Devant les acteurs économiques, Edouard Philippe prône "une stratégie guyanaise à l'horizon 2050"
L'ancien premier ministre était en visite au grand port maritime ce vendredi matin, pour clore son déplacement en Guyane.
"Si vous me laissez monter, je monte !", s'exclame Edouard Philippe, impatient de grimper au sommet de la grue qui s'élève à 70 mètres. Le maire du Havre était en visite au grand port maritime ce vendredi matin, avant-dernière étape de son voyage en Guyane. Il a reçu cet après-midi une dernière présentation, celle de l'opération 100 % contrôle, avant de s'envoler vers Belém en fin de journée pour son déplacement au Brésil.
Interpellé par les acteurs économiques sur l'état des filières
À l'issue de sa visite au port, le président de l'association internationale des villes portuaires (AIVP) s'est entretenu avec les acteurs économiques du territoire.

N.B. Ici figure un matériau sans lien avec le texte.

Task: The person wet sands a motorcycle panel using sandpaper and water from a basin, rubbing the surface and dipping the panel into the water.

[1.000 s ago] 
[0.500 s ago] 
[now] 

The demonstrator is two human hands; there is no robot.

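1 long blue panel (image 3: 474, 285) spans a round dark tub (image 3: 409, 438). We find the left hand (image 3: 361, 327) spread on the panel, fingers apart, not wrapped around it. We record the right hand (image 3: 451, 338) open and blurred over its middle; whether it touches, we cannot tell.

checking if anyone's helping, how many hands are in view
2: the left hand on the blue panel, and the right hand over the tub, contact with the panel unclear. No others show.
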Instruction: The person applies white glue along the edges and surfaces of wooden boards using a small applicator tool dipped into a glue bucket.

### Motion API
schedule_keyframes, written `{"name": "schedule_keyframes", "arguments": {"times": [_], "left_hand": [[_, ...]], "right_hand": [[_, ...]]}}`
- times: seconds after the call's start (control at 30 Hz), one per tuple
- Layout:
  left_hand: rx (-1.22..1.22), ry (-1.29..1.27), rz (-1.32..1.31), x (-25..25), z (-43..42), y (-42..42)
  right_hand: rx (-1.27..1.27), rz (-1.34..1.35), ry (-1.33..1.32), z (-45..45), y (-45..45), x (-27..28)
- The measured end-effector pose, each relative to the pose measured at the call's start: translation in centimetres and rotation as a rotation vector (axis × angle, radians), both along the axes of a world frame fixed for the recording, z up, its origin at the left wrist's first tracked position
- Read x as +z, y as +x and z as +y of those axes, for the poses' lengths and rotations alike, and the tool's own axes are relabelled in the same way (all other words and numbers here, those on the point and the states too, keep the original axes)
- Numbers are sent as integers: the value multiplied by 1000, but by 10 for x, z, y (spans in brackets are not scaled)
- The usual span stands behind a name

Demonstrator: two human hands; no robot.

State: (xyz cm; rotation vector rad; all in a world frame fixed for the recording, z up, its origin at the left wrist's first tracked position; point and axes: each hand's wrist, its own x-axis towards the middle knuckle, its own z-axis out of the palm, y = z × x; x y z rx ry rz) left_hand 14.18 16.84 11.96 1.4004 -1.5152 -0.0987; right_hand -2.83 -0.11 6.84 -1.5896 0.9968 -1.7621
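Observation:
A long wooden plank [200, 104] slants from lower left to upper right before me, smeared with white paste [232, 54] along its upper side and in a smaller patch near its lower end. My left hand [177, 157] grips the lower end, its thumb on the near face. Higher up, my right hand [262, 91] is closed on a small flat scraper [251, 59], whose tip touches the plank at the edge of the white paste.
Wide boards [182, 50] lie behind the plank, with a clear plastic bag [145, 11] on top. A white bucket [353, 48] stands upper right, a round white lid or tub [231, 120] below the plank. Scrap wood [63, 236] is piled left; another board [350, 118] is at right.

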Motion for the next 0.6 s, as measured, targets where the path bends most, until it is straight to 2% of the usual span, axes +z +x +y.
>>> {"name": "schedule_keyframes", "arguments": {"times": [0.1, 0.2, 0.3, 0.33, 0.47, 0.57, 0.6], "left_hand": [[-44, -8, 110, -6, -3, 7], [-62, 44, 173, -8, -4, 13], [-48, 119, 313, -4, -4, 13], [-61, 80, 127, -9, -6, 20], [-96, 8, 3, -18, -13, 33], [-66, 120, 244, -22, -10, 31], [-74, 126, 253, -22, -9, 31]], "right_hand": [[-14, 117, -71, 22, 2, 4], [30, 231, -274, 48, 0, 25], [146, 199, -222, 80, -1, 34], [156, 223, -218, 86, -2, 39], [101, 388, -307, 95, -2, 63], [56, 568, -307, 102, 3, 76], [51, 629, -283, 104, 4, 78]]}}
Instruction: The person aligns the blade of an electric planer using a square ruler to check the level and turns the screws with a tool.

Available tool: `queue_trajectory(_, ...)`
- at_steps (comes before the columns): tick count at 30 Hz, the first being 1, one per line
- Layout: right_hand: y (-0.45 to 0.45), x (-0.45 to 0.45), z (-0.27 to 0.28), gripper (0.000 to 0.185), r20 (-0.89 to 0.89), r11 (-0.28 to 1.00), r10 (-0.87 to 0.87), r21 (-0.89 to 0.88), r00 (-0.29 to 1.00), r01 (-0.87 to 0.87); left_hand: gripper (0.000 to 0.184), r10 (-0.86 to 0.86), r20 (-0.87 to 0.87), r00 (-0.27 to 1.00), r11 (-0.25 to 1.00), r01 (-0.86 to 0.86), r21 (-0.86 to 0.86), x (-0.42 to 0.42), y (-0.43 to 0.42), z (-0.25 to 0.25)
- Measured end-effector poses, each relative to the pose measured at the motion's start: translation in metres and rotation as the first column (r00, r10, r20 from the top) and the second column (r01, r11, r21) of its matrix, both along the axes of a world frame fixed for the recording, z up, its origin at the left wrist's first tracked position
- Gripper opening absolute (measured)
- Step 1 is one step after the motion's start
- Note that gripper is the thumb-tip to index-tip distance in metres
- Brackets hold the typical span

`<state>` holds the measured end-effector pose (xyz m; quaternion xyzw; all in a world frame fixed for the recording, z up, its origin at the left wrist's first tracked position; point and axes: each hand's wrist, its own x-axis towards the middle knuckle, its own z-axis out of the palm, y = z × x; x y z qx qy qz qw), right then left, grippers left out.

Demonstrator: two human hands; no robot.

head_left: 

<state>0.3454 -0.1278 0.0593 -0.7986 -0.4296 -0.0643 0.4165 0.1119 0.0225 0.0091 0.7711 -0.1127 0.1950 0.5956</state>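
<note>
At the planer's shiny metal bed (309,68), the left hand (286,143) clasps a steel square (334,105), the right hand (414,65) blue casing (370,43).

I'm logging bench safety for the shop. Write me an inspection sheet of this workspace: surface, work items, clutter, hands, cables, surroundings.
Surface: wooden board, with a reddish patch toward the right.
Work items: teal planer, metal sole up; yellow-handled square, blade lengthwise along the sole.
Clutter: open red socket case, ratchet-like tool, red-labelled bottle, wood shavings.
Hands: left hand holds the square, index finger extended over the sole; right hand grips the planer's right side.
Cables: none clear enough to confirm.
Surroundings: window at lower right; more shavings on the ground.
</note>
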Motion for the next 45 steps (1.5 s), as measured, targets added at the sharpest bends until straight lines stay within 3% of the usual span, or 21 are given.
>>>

Les discussions ont porté sur plusieurs secteurs-clé de l'économie guyanaise.
Bio-ressources, or, pêche, pétrole, BTP, tech... Toutes les filières économiques ont fait état du manque de développement de leurs secteurs. Tous dénoncent une Guyane laissée "sous cloche".
"À quel moment l'État français va se dire qu'il a un intérêt national ou supranational pour investir ?, l'interpelle une responsable du Medef. La France doit se rendre compte de la chance qu'elle a d'avoir la Guyane."
Plusieurs filières, notamment la pêche et l'or, l'ont interpellé sur la nécessité d'une coopération renforcée entre les pays du plateau des Guyanes, notamment le Surinam et le Brésil.
"Plus d'autonomie"
"Je ne prétends pas connaître la Guyane. Mais je prétends que les sujets m'intéressent." , indique Edouard Philippe. Face aux inquiétudes, l'ex-Premier ministre a livré deux pistes de réflexions : "Sommes-nous sûrs d'être au clair sur une stratégie Guyanaise à l'horizon 2050 ?", s'interroge-t-il en citant les exemples de l'exploitation des ressources et des mobilités. Le président d'Horizons a aussi reconnu la nécessité de donner à la Guyane une plus grande autonomie.
"Il y a 50 ans, on était 50 000. On a multiplié par six notre population. On ne rentre dans aucune case nationale. Les logiciels nationaux ne peuvent pas s'appliquer à la Guyane", souligne une responsable du Medef.
"Avec 42000 votants en Guyane, on est vite oubliés"
Les acteurs l'ont questionné sur la suite des événements, le comparant à Emmanuel Macron. Sa visite pleine de promesses n'avait, selon eux, pas répondu à leurs attentes. "Une fois que les candidats sont élus, on les perd", déplore une personne dans la salle de réunion.
"Avec 42000 votants en Guyane, on est vite oubliés", grommelle un autre. "Vous avez tout le loisir de pointer ceux qui prennent les décisions inadaptées, répond Edouard Philippe. Je veux que les décisions qui soient tranchées ici soient le socle d'une politique durable", conclut-il.